◆ Action item ◆
Take the material below and output exactly the run of lines from the one containing "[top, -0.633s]" down to the one containing "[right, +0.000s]", with both included.

= Beginning of Section =

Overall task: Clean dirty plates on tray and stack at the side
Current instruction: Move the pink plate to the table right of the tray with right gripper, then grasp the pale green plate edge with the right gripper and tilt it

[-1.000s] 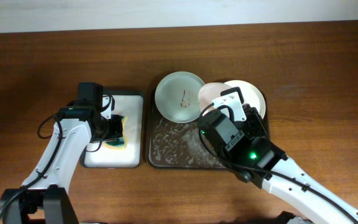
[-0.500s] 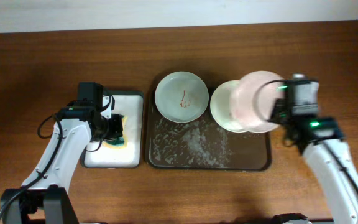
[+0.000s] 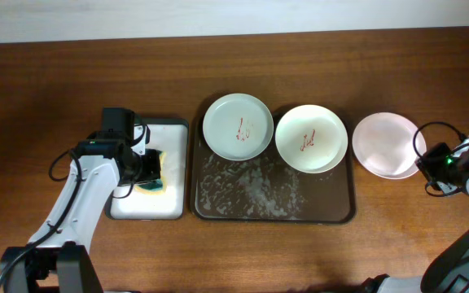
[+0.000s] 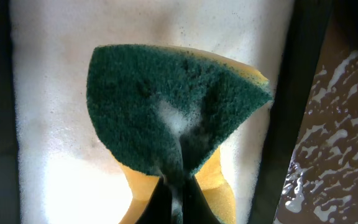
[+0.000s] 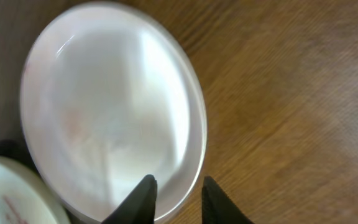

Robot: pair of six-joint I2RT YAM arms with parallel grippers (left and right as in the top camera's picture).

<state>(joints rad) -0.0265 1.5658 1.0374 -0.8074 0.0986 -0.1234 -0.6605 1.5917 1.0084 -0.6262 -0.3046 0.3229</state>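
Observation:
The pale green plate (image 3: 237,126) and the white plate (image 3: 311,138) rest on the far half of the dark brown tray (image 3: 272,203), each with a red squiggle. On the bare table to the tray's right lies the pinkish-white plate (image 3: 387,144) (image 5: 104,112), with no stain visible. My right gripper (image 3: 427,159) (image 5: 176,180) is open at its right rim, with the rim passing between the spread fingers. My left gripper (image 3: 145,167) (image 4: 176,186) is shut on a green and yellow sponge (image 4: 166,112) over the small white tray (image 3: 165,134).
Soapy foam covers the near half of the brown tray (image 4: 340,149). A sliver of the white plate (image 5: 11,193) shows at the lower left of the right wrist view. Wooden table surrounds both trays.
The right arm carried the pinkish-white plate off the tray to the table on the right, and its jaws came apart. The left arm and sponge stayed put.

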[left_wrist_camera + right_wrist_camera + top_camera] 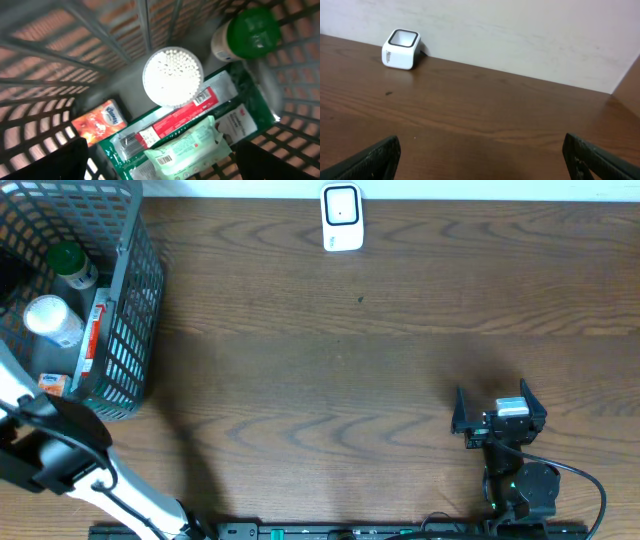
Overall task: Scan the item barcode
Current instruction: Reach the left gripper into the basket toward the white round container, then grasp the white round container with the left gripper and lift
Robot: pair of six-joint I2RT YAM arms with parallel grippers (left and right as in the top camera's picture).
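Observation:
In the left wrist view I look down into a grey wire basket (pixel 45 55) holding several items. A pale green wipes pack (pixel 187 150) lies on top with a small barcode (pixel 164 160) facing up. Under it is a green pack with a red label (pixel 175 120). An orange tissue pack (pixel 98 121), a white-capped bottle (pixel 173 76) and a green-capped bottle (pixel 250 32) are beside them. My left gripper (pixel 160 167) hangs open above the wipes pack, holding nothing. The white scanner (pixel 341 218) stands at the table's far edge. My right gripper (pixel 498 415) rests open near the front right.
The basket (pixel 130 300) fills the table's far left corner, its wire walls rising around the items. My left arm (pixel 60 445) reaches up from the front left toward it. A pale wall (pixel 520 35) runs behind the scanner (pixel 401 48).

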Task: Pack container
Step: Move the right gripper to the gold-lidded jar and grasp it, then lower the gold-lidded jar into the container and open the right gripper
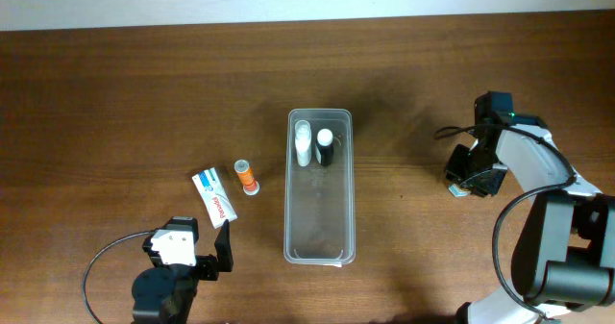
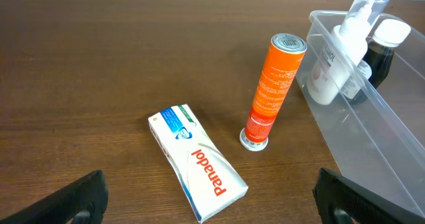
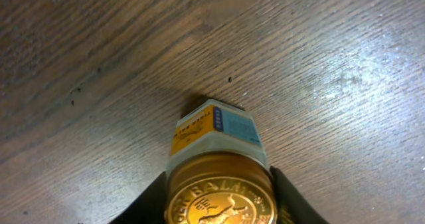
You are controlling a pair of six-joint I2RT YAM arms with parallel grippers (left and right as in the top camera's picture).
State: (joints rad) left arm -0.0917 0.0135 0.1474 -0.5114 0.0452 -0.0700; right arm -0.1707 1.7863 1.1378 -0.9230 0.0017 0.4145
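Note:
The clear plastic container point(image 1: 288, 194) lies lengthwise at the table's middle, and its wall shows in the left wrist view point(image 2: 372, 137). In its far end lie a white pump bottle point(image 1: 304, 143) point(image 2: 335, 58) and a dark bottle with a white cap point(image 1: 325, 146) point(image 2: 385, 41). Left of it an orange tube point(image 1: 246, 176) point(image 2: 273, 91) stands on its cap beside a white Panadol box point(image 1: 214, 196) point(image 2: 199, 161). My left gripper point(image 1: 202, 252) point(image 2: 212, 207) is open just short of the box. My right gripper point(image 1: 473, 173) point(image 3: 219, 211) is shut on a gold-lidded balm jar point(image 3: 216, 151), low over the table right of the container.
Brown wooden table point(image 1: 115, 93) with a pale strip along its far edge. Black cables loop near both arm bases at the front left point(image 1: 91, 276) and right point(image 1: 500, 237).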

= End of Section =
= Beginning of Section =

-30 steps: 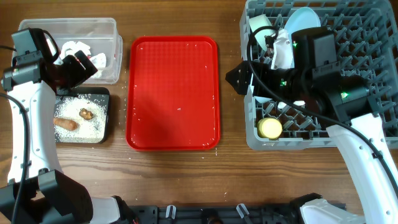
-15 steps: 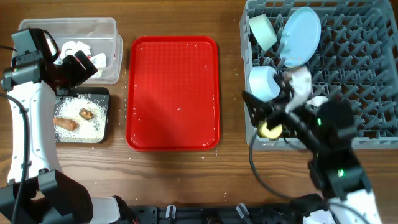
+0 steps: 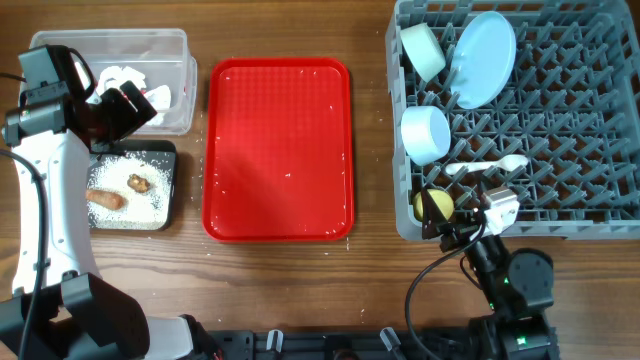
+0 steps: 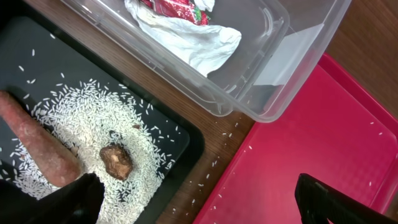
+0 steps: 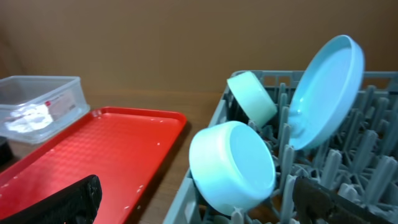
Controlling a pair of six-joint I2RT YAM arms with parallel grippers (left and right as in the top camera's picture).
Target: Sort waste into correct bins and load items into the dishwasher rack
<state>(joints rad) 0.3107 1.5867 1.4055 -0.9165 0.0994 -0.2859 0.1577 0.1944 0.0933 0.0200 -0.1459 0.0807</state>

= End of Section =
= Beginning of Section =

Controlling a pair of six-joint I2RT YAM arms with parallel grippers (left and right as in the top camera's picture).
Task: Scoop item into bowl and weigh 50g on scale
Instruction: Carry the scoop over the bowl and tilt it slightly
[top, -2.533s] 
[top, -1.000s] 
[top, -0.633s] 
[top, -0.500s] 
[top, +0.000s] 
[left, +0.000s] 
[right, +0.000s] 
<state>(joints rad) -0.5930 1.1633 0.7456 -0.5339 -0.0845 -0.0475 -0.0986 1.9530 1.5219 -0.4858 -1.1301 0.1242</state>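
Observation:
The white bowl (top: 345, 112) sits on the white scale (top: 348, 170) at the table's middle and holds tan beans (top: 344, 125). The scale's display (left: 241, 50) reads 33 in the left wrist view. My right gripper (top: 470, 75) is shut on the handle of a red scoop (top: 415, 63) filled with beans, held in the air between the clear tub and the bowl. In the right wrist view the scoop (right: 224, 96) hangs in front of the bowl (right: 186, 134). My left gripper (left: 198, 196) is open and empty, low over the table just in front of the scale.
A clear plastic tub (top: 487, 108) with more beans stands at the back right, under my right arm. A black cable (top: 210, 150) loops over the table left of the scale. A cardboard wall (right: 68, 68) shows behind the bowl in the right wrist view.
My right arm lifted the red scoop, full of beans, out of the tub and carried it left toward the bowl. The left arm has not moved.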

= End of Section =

◆ Answer section ◆
[top, -0.633s] 
[top, -0.500s] 
[top, +0.000s] 
[left, +0.000s] 
[right, +0.000s] 

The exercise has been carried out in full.